Following an unconventional cut of 35 basis points (bps) in the policy repo rate by the Reserve Bank of India (RBI) wasted no time in reducing the benchmark lending rate by 15 bps. This is likely to have a domino effect and prompt banks to pare their rates.
Already, the State Bank of India (SBI) reduced its marginal cost of funds-based lending rate (MCLR) from 8.4 per cent to 8.25 per cent, effective August 10, following the monetary policy committee’s (MPC’s) decision to take the policy rate to a nine-year low.
“We expect higher transmission of monetary policy actions and stance by the banks in the weeks and months ahead,” RBI Governor Shaktikanta Das said in his statement.
Sunil Mehta, chairman of the Indian Banks’ Association and MD and CEO of Punjab National Bank, said, “With improvement in liquidity position and reduction in deposit rates offered by banks, further reduction in lending rate are expected.”
Apart from the obvious growth concerns in near term, this repo rate cut gains importance at the backdrop of poor pass-through of policy rate to bank lending rates.

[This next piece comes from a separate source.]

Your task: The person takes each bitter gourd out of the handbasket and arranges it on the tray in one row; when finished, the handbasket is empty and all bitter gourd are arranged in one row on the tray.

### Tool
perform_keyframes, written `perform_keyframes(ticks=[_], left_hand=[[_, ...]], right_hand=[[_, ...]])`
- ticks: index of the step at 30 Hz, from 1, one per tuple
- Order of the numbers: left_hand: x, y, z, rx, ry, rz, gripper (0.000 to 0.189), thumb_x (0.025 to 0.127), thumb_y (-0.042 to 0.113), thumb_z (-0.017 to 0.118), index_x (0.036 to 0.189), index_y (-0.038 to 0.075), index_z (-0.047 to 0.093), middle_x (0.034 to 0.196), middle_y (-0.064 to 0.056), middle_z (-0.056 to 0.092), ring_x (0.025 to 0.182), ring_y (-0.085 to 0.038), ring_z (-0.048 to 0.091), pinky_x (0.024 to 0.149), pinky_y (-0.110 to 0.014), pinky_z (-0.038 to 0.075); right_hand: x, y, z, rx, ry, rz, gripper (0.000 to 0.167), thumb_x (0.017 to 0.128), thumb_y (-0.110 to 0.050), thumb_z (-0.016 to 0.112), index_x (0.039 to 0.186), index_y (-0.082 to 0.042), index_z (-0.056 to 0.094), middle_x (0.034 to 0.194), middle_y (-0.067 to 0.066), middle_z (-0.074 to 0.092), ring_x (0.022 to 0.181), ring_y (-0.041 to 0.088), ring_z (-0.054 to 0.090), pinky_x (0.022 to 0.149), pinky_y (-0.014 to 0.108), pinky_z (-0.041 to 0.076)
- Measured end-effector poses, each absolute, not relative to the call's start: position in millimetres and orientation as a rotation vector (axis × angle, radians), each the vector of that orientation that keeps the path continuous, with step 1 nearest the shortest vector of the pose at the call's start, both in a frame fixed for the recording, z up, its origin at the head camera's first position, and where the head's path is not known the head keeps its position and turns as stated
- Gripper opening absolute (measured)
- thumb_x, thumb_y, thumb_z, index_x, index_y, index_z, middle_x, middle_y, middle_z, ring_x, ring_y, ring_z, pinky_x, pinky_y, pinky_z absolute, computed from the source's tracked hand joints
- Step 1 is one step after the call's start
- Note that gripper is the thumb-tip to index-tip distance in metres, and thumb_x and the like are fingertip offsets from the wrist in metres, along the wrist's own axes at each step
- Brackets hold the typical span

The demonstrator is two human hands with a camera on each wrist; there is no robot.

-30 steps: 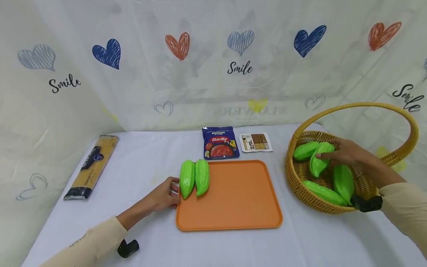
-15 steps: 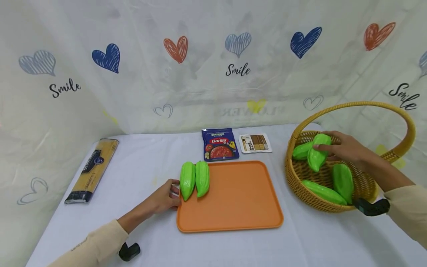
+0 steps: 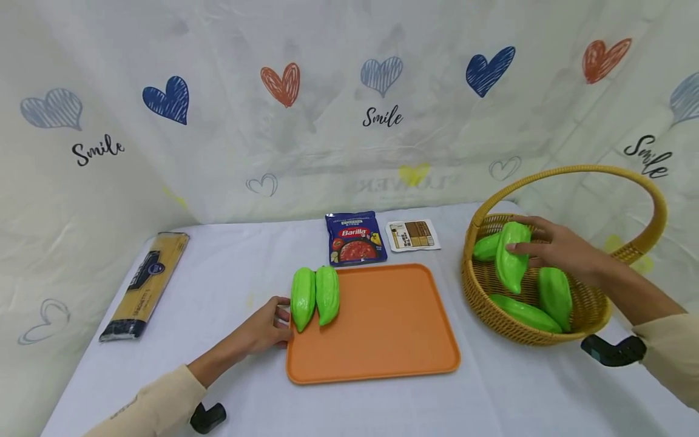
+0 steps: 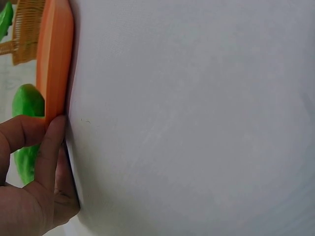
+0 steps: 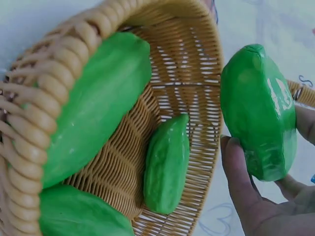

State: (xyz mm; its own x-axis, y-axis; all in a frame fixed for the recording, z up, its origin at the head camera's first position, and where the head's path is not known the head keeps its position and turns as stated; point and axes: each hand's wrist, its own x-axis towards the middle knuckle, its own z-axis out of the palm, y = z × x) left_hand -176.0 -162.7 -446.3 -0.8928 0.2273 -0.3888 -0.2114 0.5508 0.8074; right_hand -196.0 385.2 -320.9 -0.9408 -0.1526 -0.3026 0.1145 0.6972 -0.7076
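A person's right hand (image 3: 565, 249) holds a green gourd (image 3: 512, 261) over a wicker basket (image 3: 474, 291), fingers clamped on its sides, while the left hand's (image 3: 267, 326) thumb and fingers pinch the rim of an orange tray (image 3: 388, 334) on a white-covered worktop (image 3: 246, 394). Two gourds (image 3: 327, 295) lie side by side at the tray's left end; three others (image 3: 554, 297) lie in the basket. Judging by that split, the move to the tray looks about a third done, with the held gourd not yet set down and three apparently left.

Fingers (image 4: 47, 155) pinch edge of orange tray (image 4: 57, 59); green fruit (image 4: 28, 102) behind; wicker basket (image 4: 27, 32) upper left.
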Motion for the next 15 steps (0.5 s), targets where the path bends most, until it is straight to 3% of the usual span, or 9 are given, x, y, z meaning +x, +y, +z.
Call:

In the first six months of 2019, when the MPC cut repo rate by a cumulative 75 bps, the weighted average lending rate (WALR) on fresh loans saw a drop of only 29 bps, only a “marginal improvement”, the MPC said.
This is a mere 38-per cent pass-through, representing poor monetary transmission. One bps is a hundredth of a percentage point.
This pass-through is slightly slower than before, as a 50 bps policy rate cut had translated into 21 bps reduction in WALR by April, showing a 42 per cent transmission.
Faster reduction in lending rates would also help alleviate top line pressure being felt by India Inc. since last few quarters. Most big corporates registered contraction in top line in the first quarter of the financial year.
While there has been at least some movement in reducing fresh loans interest rates, existing loans have showed their back to successive repo rate cuts. Having said that, private banks have cut their lending rates faster. For instance, in the period of 75 bps repo rate cut (February-June 2019), private banks reduced lending rates on fresh loans by 37 bps, as against a 22 bps slice by public sector banks.
The WALR on outstanding loans, however, increased by 5 bps in that period, nearly equally for private banks and PSBs.
Bankers and industry observers alluded to the underlying issues in financial markets, liquidity problem not yet attaining closure, and the inherent lag in monetary transmission as reasons for adamant lending rates.
“The risk perception is high for all pockets — consumers, investors and lenders. And this keeps the upward pressure on spread despite a reduction in the base rate,” Rajni Thakur, economist at RBL Bank, said.
She underlined that the corporate cycle has not been doing well in recent quarters, and there are some sector specific regulatory issues as well. “Further, bad credit episodes have stretched for way too long to hit the sentiments,” she added.
Despite the hope on reduction in lending rates in the coming months, experts also think that it might not be enough to propel growth. “Although the transmission of past policy rate cut is slowly translating into lower deposit and lending rates of banks, we believe rate cut alone will not be able to revive the falling consumption and investment demand in the economy. Much more is required,” Sunil Kumar Sinha, principal economist at India Ratings, said.